Although social problems involving race are conspicuously in the news these days, too few journalists are willing or able to discuss rationally certain possible causes. The authors' crime, apparently, is that they do exactly this, arguing with impressive evidence that the implications of IQ variance in American society can't be excluded from a realistic diagnosis of its social problems.
The media's spectacular denial probably arises from the juxtaposition of the book's demonstrations; first, that what is termed "social pathology"--delinquency, crime, drug abuse, illegitimacy, child neglect, permanent welfare dependency--is disproportionately concentrated (for whites and blacks alike) in the segment of the population with IQs below 75; and second, that at least one-fourth of the black population (compared to one-twentieth of the white population) falls below that critical IQ point in the bell curve. Because the smaller percentage of white persons with IQs below 75 are fairly well scattered throughout the population, many are guided, helped, and protected by their abler families, friends, and neighbors, whose IQs average closer to 100. Relatively few are liable to be concentrated in the poor neighborhoods and housing projects that harbor the "critical mass" of very low IQs which generates more than its fair share of social pathology. The "critical mass" effect exists mostly in the inner city, which has been largely abandoned by whites. Of course thinking citizens are troubled. Thinking about possible constructive remedies strains one's wisdom.
But can any good for anyone result from sweeping the problem under the rug? Shouldn't it be exposed to earnest, fair-minded public discussion? Our only real fear, I think, should be that such discussion might not happen. Consideration of the book's actual content is being displaced by the rhetoric of denial: name calling ("neo-nazi," "pseudo-scientific," "racism," "quackery"), sidertracks ("but does IQ really measure intelligence?"), non-sequitures ("specific genes for IQ have not been identified, so we can claim nothing about its heritability"), red herrings ("Hitler misused genetics"), ad hominem attacks ("written in a conservative think tank"), falsehoods ("all the tests are biased"), hyperbole ("throwing gasoline on a fire"), and insults ("dishonest," "creepy," "indecent," "ugly").

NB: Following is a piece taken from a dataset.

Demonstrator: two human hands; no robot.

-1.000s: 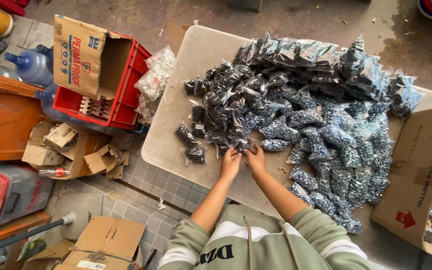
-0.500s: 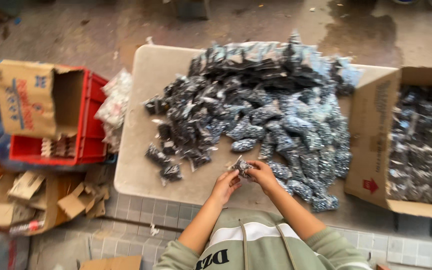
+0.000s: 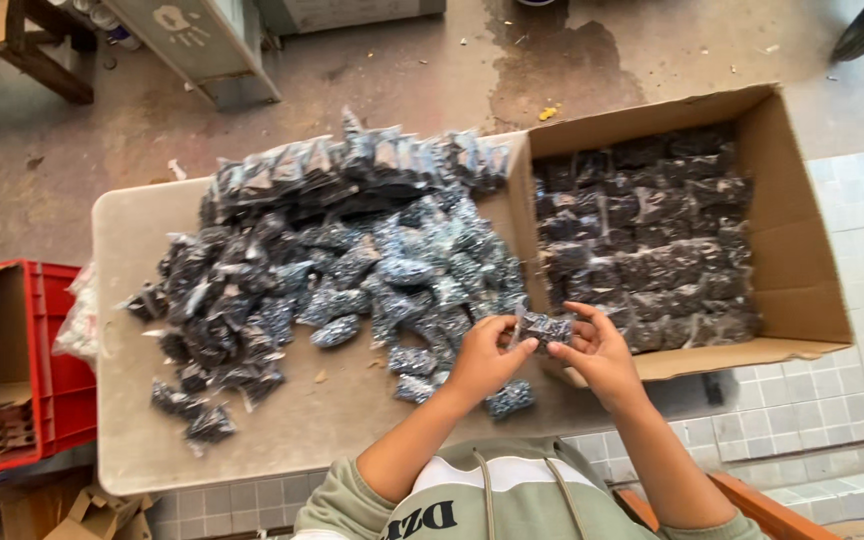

The remedy for this obfuscation is simply to read the book itself. We should hope that President Clinton will do so before he speaks out on the subject again, or at least ask his science advisor's opinion of whether it is a serious work on important issues by qualified scholars. It would clear the air if the President asked the National Academy of Sciences to appoint a panel of experts to evaluate the factual claims of The Bell Curve and report its conclusions to the public. There is a precedent for such an action. Following the publication of my book Bias in Mental Testing, the NAS convened a panel of experts to examine the body of research it covered and issued a two-volume report confirming my main conclusions. A similar detailed examination of The Bell Curve seems warranted by the public's evident concern with the empirical substance of the argument and its meaning for the nation's future.